This is one of those silly, wonderful photos you have from your youth; like those ‘photo booth’ photos you take posing with your friends or when you’re all dressed up in some ridiculous fancy dress costume. This is a picture, probably dating back nearly 30 years or so, of my good friend, Moose (aka Dave Trelawny-Ross). I have known Moose for 28 years.  And for 15 of those 28 years he’s been ill. He was the friend I would drink good red wine with (those big, heavy reds that leave viscous wine tears around the bowl of the glass) and talk, somewhat precociously, about the novels we’d read.  I remember visiting him ‘up North’ with my first daughter when she was six months old and he organised a baby sitter and we went out, drank wine, and he played jazz piano at a local bar. And then he went quiet. And, slowly, I learnt that he was poorly. 

A lot of my blog posts in recent months have talked about how we can drive change in the world; change for good. And how we can respond to the disruptive change that is happening all around us. But how do we respond when change happens to our very physical being? When, things we took for granted break down and we have to adapt and adjust our lives in quite fundamental ways? So I asked my lovely friend, with whom I still, very, very occasionally drink red wine, and with whom I still discuss books (via email) to speak to his experience of change.

In my youth, during those long late night conversations about life and the meaning and purpose of life, I would offer one of my favourite lines from the New Testament, ‘I have come that you may have life, life in all its fullness’ (John 10:10). This seemed to offer as good a contender as any in the search for purpose and fulfilment; to live life to the full. Somehow then, in the mid-eighties, that seemed a fresh or radical thing to suggest. After all, many of my contemporaries were off to jobs in the City, in a quest for wealth, status and power.

Aspiring to live life to the full seemed a good thing. I wanted to seize each day. I wanted to grab as many rich and amazing experiences as I could. I wanted to make every hour count, to squeeze as much life as I could out of each moment. It was a good way to create a life that felt meaningful, and to feel that my life had significance and weight.

For many years I think I did quite a good job of putting this article of faith into practice. I ran the English department in a ‘challenging’ inner city comprehensive school, I took students on creative writing trips, I wrote books, I climbed mountains on every possible free weekend, I played jazz regularly with a quartet in local clubs and bars, I enjoyed cooking for friends and even reading the occasional book. I wasn’t very good at saying no to things or ‘doing nothing’.

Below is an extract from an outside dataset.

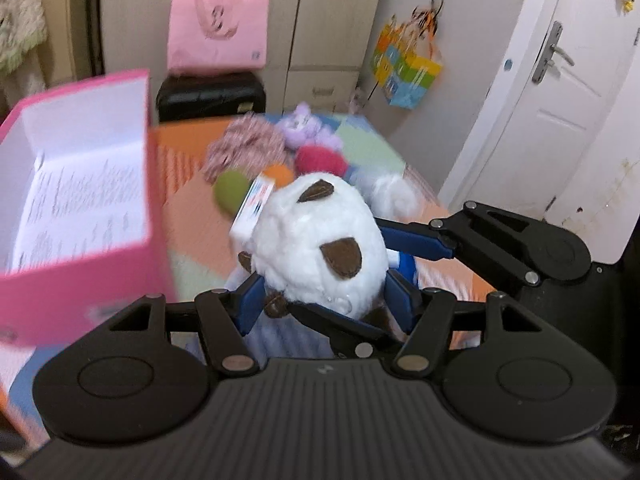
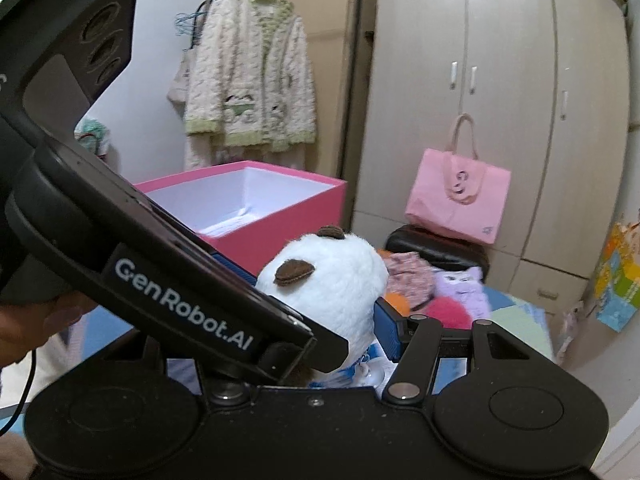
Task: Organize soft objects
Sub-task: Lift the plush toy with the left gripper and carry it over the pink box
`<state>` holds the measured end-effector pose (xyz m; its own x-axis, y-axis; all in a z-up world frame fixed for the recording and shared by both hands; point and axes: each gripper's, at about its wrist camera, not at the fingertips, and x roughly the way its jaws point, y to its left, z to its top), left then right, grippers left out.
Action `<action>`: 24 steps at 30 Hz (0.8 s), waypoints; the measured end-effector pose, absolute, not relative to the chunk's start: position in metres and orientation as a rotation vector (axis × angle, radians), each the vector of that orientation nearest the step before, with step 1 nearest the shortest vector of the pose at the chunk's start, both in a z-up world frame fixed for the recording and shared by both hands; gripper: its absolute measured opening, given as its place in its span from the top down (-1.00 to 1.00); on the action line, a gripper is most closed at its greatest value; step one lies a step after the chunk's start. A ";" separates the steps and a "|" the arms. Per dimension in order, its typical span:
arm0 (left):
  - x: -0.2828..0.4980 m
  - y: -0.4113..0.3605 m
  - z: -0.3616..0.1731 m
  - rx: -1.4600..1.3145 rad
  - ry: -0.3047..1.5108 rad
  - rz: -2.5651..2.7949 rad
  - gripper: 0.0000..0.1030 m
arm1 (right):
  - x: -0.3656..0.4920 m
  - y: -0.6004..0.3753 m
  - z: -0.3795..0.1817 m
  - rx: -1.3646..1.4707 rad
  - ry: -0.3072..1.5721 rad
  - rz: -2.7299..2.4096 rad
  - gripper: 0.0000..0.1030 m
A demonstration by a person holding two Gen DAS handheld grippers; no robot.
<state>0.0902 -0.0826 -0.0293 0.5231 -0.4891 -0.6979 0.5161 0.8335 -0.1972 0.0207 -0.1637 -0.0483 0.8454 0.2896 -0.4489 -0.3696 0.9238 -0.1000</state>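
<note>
A white plush toy [image 1: 316,236] with brown ears and a paper tag is held above the bed. My left gripper [image 1: 326,300] is shut on the plush's lower body with its blue pads. My right gripper [image 2: 320,320] also closes on the same plush [image 2: 332,280] from the right; its blue finger [image 1: 416,240] shows in the left wrist view. The left gripper's body [image 2: 168,272] crosses the right wrist view and hides the right gripper's left finger. An open pink box [image 1: 76,208] with a white inside stands to the left; it also shows in the right wrist view [image 2: 280,216].
Several soft toys lie on the patchwork bed [image 1: 192,208]: a pink knitted piece [image 1: 244,148], a purple plush [image 1: 308,128], a red pompom [image 1: 320,160], a green ball [image 1: 230,192]. A pink bag [image 1: 218,32] sits on a black case [image 1: 210,94]. Wardrobe [image 2: 500,80] and door [image 1: 560,92] stand behind.
</note>
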 end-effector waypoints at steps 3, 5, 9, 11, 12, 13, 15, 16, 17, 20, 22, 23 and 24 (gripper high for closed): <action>0.080 -0.063 -0.027 0.032 0.864 -0.574 -0.21 | 0.012 -0.143 -0.045 -0.208 0.481 0.396 -0.24; 0.073 -0.048 -0.022 0.027 0.874 -0.540 -0.21 | 0.008 -0.131 -0.043 -0.205 0.487 0.428 -0.24; 0.064 -0.021 -0.012 0.011 0.887 -0.483 -0.21 | 0.007 -0.107 -0.034 -0.205 0.478 0.504 -0.24; 0.062 -0.010 -0.006 0.007 0.889 -0.458 -0.21 | 0.008 -0.098 -0.030 -0.209 0.472 0.534 -0.24; 0.061 -0.005 -0.003 0.008 0.889 -0.451 -0.21 | 0.010 -0.092 -0.027 -0.212 0.469 0.549 -0.25; 0.063 0.000 0.000 0.010 0.890 -0.447 -0.21 | 0.010 -0.088 -0.025 -0.215 0.466 0.557 -0.25; 0.066 0.007 0.007 0.015 0.891 -0.442 -0.21 | 0.012 -0.080 -0.020 -0.226 0.456 0.567 -0.25; 0.068 0.011 0.009 0.016 0.888 -0.440 -0.21 | 0.014 -0.075 -0.018 -0.230 0.453 0.569 -0.26; 0.071 0.014 0.012 0.016 0.882 -0.436 -0.21 | 0.017 -0.072 -0.016 -0.233 0.450 0.570 -0.26; 0.084 0.020 0.019 0.012 0.864 -0.432 -0.21 | 0.031 -0.065 -0.009 -0.236 0.440 0.569 -0.26; 0.095 0.023 0.023 0.012 0.852 -0.442 -0.21 | 0.042 -0.063 -0.004 -0.234 0.435 0.563 -0.26; 0.100 0.024 0.025 0.012 0.846 -0.448 -0.21 | 0.047 -0.061 -0.002 -0.241 0.430 0.559 -0.26; 0.106 0.026 0.027 0.010 0.838 -0.454 -0.21 | 0.053 -0.060 0.000 -0.248 0.425 0.551 -0.26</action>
<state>0.1056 0.0257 0.0266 0.5793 -0.3842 -0.7188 0.3916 0.9047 -0.1679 0.0532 -0.0601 0.0003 0.7684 0.4521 -0.4529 -0.5528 0.8255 -0.1136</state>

And then I got ill. And for the last fifteen years I have been trying to make sense of what it might mean to live life to the full when my body stubbornly refuses to let me do all those things that had previously constituted fullness. For long periods of time, climbing the stairs has been more strenuous than any mountain I climbed. On my worst days, simply getting to the window of my bedroom, to lean out and feel the sun on my face would be a hard won achievement. A ten minute conversation can still exhaust me.

I used to quantify fullness of life by the arithmetic of rich life experiences; travelling to an exotic country, playing a good performance at a gig, completing a climb from the top of my tick list, having a deep conversation with mates over a bottle of red wine. Add up enough of these and I have a full life well lived.

Now I need a different metric. Instead of filling up my life with momentous significant experiences, I want to live fully in each moment, however insignificant or commonplace. Right now, Charlie the cat is nestled against my leg as I type, snoring gently. Earlier, I listened to two magpies, a pigeon and a blackbird all sitting on TV aerials above my street, competing in an avian X factor. I have exchanged texts with friends variously at a wedding, stuck in an airport, sitting at work. With a tiny piano keyboard on my lap, I have worked on some music, surprising myself with a new groove to an old tune. None of these are big significant life shaping moments. And taken together they add up to maybe an hour of my attention out of the whole day. But it is these things that make up ‘the million petalled flower of being here’, (Phillip Larkin, The Old fools). Cumulatively, they weave a fabric with colour and pattern and texture, a fully woven fabric.

If living life to the full means seeking out and cramming in as many amazing experiences as possible, I am not sure how healthy that is. I think part of the motivation for me for living like this was to make me feel good about myself. It gave me a sense of achievement. When I couldn’t live like that, because of illness, there was a corresponding sense of failure, that I was not living a good enough life.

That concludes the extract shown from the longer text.